● WHAT TO PRODUCE: Please return only the lines between the line with "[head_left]" and the final line of the entries, both included, and exclude pictures.

┌──

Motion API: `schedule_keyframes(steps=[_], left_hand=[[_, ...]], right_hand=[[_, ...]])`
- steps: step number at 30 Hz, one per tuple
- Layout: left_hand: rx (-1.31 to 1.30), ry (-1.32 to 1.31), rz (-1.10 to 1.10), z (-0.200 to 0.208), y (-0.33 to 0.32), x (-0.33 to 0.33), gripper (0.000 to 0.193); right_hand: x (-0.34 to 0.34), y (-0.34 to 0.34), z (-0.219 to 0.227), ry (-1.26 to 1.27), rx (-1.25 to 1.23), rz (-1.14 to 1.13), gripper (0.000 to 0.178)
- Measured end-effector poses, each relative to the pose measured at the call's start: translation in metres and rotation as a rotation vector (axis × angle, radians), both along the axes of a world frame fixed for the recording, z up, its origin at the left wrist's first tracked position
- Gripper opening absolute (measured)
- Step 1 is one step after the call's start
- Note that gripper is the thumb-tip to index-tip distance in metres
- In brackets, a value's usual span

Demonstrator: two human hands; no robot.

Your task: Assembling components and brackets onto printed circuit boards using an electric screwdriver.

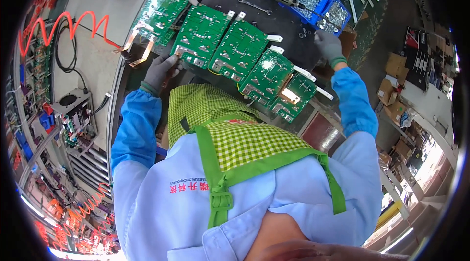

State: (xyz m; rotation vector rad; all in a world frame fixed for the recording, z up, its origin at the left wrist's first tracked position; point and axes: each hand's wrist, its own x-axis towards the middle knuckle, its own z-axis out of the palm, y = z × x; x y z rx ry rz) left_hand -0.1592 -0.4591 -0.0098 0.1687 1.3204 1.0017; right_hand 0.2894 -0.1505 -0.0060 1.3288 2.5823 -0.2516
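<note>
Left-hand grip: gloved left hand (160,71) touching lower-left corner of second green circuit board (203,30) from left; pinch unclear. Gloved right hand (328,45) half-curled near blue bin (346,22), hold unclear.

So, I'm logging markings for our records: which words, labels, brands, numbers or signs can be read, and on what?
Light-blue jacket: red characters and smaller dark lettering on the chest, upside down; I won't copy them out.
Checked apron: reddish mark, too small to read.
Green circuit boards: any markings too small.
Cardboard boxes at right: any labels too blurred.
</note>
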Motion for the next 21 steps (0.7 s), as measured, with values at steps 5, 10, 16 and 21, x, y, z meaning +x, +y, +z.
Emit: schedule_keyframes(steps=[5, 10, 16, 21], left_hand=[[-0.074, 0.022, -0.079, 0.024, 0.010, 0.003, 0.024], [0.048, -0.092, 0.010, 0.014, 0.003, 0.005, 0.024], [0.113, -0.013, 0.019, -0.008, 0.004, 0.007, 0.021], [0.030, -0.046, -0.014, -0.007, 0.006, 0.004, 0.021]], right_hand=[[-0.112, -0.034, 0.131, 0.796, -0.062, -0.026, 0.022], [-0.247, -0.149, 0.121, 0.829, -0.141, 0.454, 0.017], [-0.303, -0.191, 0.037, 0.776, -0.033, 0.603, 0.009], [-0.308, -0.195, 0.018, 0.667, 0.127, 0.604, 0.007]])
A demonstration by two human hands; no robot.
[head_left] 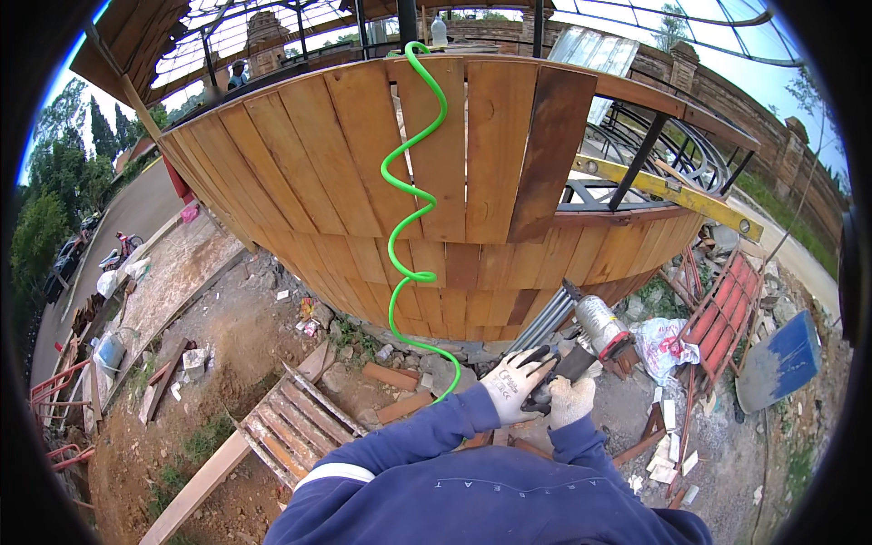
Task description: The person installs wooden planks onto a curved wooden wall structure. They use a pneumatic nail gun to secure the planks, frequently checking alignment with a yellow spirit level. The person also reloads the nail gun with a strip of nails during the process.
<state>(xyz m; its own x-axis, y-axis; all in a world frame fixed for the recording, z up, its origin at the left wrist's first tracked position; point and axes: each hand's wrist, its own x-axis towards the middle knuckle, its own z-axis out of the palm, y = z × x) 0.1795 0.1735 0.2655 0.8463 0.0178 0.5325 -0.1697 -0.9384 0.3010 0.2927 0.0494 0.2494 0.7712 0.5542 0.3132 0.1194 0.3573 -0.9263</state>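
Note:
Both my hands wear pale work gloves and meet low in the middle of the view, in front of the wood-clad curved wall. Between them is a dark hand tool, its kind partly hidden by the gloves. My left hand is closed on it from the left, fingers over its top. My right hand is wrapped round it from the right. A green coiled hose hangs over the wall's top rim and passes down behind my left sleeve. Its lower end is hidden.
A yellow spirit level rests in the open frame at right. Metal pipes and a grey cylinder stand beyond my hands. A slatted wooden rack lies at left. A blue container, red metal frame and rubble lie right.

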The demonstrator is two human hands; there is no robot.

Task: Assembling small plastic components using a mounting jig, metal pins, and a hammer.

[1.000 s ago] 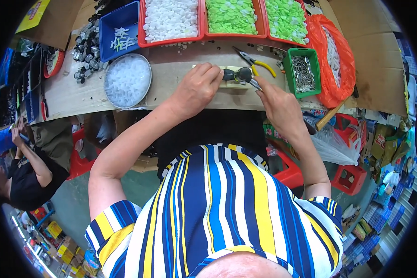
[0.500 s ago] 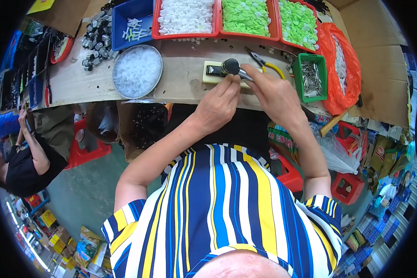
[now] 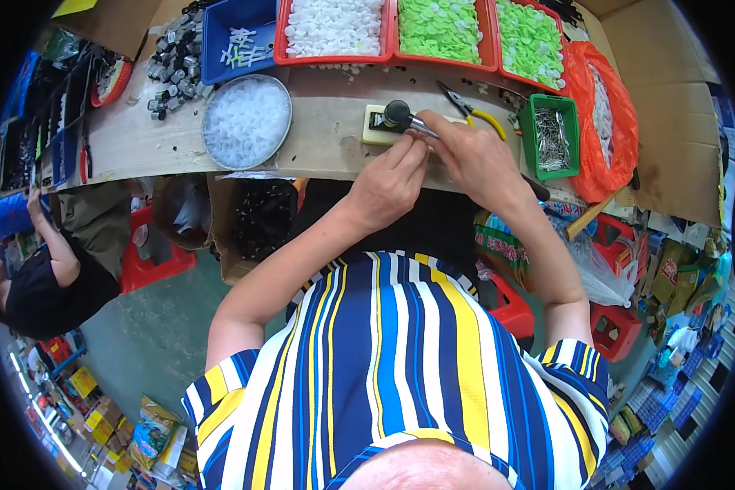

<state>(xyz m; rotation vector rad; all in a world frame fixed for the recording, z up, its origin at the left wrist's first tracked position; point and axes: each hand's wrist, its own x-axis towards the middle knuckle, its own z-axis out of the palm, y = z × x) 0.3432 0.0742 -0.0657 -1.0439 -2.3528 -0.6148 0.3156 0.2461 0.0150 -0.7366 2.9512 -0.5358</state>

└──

● RESPONSE TO THIS EXERCISE:
[head_left] 
Task description: The person installs wooden planks onto a curved wooden wall structure. They use a pneumatic nail gun to secure the planks, frequently checking alignment with a yellow spirit level. The person also reloads the nail gun with a strip of nails during the process.
<state>(xyz m; its own x-axis, y-axis; all in a world frame fixed for the recording, z up, its origin at the left wrist's first tracked position; point and axes: each hand's wrist, its own x-axis towards the middle knuckle, its own z-axis out of the palm, y = z × x) 0.1795 0.1735 0.2655 0.8463 0.0178 0.5325 -0.1697 -0.9384 0.3010 0.2927 0.0494 0.2494 0.7712 0.5542 0.3132 0.1194 0.3573 -0.9263</state>
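Note:
Both my hands wear pale work gloves and meet low in the middle of the view, in front of the wood-clad curved wall. Between them is a dark hand tool, its kind partly hidden by the gloves. My left hand is closed on it from the left, fingers over its top. My right hand is wrapped round it from the right. A green coiled hose hangs over the wall's top rim and passes down behind my left sleeve. Its lower end is hidden.
A yellow spirit level rests in the open frame at right. Metal pipes and a grey cylinder stand beyond my hands. A slatted wooden rack lies at left. A blue container, red metal frame and rubble lie right.
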
The demonstrator is two human hands; there is no robot.

Task: Assembling small plastic components using a mounting jig, metal pins, and a hammer.

[1.000 s ago] 
[0.500 s ago] 
[now] 

<state>(xyz m; rotation vector rad; all in a world frame fixed for the recording, z up, its origin at the left wrist's first tracked position; point and axes: each hand's wrist, its own x-axis towards the middle knuckle, its own z-axis out of the palm, y = z × x) 0.3432 0.0742 -0.0657 -1.0439 -2.3528 -0.6148 0.3156 0.2461 0.0150 -0.7366 2.9512 -0.5358</state>

Nothing further is needed for this exercise.